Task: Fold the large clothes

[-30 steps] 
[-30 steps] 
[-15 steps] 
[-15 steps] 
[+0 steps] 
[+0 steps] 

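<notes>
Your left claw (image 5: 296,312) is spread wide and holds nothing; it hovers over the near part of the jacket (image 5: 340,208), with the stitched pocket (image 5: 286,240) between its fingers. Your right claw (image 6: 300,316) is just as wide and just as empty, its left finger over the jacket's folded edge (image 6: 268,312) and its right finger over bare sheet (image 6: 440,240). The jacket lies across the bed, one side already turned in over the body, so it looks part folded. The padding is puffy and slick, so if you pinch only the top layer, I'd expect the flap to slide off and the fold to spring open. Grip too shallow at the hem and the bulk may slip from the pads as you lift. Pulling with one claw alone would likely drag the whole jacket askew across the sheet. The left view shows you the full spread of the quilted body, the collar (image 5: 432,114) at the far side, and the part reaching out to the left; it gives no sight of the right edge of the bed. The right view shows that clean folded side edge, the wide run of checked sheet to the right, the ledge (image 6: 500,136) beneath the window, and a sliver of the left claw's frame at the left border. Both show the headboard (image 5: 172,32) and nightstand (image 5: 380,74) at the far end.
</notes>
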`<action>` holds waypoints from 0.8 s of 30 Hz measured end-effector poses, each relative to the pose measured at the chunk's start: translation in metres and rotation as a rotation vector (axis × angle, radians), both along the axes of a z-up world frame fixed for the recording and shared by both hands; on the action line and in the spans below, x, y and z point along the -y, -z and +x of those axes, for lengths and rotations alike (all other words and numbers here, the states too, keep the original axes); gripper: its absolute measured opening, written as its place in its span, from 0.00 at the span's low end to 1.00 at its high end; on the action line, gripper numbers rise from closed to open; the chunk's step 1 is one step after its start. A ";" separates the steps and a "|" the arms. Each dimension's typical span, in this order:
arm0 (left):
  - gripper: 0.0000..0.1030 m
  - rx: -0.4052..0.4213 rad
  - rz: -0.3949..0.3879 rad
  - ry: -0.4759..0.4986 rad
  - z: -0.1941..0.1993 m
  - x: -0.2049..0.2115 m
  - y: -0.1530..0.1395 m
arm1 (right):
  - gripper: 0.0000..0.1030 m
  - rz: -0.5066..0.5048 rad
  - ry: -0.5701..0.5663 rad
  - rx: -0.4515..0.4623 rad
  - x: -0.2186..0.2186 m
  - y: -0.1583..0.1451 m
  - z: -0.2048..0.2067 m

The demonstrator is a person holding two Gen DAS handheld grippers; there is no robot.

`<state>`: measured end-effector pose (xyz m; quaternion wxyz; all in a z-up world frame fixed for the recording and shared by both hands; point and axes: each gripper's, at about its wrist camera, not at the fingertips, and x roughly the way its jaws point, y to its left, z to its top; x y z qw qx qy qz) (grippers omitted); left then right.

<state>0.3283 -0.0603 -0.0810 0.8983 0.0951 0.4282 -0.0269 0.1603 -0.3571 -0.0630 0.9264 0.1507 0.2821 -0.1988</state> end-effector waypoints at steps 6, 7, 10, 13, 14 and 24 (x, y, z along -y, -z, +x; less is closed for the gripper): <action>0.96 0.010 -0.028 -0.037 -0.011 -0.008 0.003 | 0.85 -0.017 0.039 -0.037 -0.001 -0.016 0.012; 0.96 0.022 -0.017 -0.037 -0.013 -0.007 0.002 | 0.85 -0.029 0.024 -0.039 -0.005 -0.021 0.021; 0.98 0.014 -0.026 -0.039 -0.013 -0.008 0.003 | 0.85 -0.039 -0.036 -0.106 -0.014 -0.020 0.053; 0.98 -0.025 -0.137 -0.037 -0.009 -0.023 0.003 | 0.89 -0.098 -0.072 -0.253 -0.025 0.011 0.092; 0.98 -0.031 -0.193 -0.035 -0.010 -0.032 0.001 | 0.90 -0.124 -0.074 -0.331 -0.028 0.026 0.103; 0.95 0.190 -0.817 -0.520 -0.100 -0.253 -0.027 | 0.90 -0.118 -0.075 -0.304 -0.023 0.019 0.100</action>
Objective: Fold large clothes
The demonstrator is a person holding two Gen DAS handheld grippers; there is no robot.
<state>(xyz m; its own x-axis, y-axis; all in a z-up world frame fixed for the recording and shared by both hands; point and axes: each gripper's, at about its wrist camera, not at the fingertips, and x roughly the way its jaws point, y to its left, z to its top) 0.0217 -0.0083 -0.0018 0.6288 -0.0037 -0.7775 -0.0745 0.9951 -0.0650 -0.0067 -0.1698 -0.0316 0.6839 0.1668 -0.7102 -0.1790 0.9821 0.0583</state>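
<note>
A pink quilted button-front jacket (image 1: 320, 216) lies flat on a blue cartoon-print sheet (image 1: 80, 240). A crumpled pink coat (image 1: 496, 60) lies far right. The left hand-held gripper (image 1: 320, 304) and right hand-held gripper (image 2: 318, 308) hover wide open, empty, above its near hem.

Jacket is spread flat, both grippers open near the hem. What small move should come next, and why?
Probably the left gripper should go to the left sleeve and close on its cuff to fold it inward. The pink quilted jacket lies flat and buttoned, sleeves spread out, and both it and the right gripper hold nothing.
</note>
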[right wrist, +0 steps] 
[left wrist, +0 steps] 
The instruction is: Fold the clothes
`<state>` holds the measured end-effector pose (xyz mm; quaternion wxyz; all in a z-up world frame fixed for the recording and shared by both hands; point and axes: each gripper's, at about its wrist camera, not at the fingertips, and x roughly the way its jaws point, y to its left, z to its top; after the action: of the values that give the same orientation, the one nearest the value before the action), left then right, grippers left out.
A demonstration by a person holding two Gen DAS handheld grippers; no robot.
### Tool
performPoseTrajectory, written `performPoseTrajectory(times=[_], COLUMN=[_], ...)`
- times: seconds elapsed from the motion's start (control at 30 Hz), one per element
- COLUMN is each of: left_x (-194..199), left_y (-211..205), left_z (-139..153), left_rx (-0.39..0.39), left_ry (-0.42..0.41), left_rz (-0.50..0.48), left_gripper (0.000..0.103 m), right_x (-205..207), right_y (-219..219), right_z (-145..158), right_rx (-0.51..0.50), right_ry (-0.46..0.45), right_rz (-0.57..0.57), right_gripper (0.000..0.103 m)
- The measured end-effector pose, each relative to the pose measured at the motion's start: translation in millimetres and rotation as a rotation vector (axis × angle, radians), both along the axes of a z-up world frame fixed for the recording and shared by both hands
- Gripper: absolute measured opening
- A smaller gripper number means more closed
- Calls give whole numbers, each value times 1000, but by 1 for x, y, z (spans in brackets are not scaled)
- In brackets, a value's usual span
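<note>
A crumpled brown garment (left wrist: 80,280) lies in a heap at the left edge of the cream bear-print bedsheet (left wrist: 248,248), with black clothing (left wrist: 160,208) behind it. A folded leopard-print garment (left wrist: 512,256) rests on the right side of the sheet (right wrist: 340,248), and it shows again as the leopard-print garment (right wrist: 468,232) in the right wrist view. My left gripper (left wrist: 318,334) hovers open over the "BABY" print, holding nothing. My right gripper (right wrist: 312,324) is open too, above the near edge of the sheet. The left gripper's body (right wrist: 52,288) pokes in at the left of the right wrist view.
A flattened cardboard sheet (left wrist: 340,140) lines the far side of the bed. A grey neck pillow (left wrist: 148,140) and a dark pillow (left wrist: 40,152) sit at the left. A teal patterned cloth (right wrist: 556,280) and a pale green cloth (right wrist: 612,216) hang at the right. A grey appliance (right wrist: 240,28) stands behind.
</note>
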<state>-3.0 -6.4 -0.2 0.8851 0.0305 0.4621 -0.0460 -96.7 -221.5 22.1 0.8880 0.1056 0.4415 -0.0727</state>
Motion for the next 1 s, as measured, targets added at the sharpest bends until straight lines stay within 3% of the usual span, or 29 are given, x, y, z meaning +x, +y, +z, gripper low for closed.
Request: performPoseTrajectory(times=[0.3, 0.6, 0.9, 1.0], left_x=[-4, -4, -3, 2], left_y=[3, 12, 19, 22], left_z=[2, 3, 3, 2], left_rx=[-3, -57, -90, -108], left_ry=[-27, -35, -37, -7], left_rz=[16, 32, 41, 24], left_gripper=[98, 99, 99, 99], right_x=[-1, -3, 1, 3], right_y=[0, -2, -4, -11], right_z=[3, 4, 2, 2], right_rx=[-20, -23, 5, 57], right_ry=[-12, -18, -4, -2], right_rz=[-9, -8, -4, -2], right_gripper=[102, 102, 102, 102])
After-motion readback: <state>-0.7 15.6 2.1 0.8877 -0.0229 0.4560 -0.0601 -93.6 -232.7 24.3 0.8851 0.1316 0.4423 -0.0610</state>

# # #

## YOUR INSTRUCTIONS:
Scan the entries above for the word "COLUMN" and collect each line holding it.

## SOLUTION TO THE PROBLEM:
performPoseTrajectory, written `performPoseTrajectory(times=[_], COLUMN=[_], ...)`
- COLUMN is each of: left_x (-194..199), left_y (-211..205), left_z (-139..153), left_rx (-0.39..0.39), left_ry (-0.42..0.41), left_rz (-0.50..0.48), left_gripper (0.000..0.103 m), right_x (-205..207), right_y (-219..219), right_z (-145..158), right_rx (-0.51..0.50), right_ry (-0.46..0.45), right_rz (-0.57..0.57), right_gripper (0.000..0.103 m)

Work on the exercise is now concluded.